Aunque hubo focos de resistencia —como el levantamiento en el gueto de Varsovia, que duró cinco semanas, o unidades partisanas judías, que actuaron en diversas zonas del centro y este de Europa, como Baranovichi, Minsk o Vilna (una de estas unidades es recreada, a su estilo, por Quentin Tarantino en Malditos Bastardos)—, aunque hubo focos de resistencia, decíamos, los nazis actuaron a placer. La Solución Final se llevó a cabo. Puede que no al cien por cien, pero se llevó a cabo. Tras las deportaciones, los guetos y los campos de trabajo, finalmente llegaron las cámaras de gas. Al principio fueron asesinatos aislados, después en masa, sistemáticos. Los últimos días antes del fin de la guerra, las familias judías llegaban a los campos, bajaban del tren, se desvestían ante unas chimeneas que expulsaban humo y cenizas y entraban en las cámaras de gas. Miles y miles cada día. Los nazis lograron asesinar a seis millones de judíos.

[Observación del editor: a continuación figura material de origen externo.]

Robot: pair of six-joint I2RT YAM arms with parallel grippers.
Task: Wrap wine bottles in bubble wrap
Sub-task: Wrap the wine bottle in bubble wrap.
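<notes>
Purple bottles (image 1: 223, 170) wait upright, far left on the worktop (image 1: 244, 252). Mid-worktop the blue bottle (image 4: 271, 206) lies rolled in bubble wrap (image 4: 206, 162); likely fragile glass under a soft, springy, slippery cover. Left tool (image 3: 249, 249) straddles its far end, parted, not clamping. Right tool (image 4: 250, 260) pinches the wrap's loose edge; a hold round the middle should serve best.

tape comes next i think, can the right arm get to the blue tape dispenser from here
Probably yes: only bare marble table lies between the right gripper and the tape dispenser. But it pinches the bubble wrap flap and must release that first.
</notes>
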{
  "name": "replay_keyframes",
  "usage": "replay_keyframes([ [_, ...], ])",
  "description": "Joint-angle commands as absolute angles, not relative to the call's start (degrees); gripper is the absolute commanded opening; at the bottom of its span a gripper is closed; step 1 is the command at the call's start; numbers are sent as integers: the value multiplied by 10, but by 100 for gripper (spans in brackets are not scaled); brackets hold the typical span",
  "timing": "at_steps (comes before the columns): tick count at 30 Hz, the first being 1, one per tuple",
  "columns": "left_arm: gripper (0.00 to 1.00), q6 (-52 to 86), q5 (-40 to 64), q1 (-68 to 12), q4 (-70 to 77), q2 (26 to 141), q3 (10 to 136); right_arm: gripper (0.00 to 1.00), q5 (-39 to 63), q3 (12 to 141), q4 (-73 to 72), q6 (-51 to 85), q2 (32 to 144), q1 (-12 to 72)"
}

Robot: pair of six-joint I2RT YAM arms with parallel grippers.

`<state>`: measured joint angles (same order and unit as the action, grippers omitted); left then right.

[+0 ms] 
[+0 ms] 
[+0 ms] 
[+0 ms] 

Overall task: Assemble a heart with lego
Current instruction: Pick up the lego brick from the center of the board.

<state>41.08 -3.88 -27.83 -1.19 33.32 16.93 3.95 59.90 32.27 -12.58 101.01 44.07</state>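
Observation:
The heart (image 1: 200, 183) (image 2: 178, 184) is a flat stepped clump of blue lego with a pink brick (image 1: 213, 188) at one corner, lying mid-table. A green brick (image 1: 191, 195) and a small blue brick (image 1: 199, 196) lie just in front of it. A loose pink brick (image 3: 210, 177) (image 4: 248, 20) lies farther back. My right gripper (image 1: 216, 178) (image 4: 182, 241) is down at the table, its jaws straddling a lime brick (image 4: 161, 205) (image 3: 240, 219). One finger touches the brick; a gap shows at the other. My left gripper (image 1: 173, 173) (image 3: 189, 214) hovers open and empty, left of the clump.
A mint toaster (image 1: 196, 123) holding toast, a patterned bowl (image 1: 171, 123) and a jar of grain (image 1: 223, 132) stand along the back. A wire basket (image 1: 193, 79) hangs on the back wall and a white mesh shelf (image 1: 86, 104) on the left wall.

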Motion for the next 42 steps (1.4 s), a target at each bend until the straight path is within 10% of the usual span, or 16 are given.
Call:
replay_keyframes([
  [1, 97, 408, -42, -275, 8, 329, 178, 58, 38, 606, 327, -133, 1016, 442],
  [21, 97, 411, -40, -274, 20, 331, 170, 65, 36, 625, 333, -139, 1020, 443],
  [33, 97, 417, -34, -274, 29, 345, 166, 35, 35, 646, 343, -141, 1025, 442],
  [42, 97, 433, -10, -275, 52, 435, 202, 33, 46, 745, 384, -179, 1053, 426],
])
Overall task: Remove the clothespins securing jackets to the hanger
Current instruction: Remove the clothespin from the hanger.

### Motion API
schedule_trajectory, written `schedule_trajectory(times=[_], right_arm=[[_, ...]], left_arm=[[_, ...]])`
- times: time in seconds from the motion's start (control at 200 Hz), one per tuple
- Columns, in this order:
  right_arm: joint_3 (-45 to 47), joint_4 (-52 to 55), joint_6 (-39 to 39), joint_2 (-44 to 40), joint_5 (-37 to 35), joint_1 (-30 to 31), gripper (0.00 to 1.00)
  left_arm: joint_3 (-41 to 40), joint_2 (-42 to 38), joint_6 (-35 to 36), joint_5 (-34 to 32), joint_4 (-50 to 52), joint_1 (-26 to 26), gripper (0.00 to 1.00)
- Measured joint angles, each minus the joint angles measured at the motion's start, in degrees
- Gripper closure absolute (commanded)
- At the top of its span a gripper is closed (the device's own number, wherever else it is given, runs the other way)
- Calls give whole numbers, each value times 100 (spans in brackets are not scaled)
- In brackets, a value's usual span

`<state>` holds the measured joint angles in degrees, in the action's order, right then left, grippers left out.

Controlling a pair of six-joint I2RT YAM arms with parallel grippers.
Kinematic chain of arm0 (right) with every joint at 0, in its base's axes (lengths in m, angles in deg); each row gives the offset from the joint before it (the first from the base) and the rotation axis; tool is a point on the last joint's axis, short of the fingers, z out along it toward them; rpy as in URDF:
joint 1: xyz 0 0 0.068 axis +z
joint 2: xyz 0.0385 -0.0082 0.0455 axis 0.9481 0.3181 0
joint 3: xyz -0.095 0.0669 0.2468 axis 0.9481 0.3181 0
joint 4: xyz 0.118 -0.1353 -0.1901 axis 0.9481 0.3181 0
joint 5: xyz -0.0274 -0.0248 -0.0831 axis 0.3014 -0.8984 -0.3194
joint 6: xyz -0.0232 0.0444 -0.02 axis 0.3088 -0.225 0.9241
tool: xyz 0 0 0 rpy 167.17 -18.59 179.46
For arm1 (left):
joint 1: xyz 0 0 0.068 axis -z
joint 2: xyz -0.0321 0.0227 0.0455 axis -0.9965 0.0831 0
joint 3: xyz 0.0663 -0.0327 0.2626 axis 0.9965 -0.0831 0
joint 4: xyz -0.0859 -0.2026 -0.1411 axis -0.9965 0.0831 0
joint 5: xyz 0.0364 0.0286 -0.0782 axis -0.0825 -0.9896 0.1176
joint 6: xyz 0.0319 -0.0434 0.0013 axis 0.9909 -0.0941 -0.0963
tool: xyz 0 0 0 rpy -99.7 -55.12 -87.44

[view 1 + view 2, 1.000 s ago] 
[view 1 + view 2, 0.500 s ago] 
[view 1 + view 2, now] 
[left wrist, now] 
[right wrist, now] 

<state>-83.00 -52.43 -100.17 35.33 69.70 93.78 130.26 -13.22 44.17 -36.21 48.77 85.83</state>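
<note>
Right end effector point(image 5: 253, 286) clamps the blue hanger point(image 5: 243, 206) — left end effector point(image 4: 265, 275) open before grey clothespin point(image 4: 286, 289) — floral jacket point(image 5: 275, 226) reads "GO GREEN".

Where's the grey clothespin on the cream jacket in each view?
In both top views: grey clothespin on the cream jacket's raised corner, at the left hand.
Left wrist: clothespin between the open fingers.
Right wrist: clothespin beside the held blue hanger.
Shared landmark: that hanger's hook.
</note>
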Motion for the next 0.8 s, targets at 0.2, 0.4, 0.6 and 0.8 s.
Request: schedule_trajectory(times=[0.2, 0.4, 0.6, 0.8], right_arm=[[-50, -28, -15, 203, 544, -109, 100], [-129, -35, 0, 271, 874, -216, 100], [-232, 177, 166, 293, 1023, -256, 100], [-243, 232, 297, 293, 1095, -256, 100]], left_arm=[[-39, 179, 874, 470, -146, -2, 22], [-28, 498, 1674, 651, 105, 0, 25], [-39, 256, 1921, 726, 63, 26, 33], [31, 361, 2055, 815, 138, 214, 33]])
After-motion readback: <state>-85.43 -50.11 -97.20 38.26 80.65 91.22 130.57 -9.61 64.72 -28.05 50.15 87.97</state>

La nueva Europa, sin judíos
El paisaje resultante fue desolador. La existencia judía fue barrida de Europa. Pueblos enteros desaparecieron, a regiones como Galitzia no les quedó ni el rastro de lo que un día fueron. El barrio judío de Cracovia, donde vivían los Dresner, ya no existía. No quedaba una sola familia judía donde hacía solo unos pocos años Iztak leía el periódico, Anna iba al mercado y los niños acudían a la escuela. Lo mismo sucedió en Ámsterdam, Varsovia, Minsk, Vilna, Budapest, Atenas, Bucarest… Europa borró a un pueblo milenario en solo cuatro años. Basta con viajar hoy en día a cualquier ciudad del Este de Europa para comprobar que nada queda donde hace poco prosperaba la vida judía.
Por si fuera poco, la masacre se llevó por delante una cultura e intelectualidad sin parangón. Bruno Apitz, Imre Kertesz, Anna Frank, Primo Levi, Violeta Friedman, Roman Polanski, Jean Amery, Hermann Leopoldi, Petr Ginz… son solo algunos de los que murieron o padecieron los campos, lo que invita a preguntarse: ¿Cuántos genios anónimos y sus descendientes habrá perdido la humanidad esos años?
De los 9,5 millones de judíos que había en 1933 en Europa, quedaron 3,5 millones al final de la guerra. Sin duda, el holocausto nazi fue un éxito.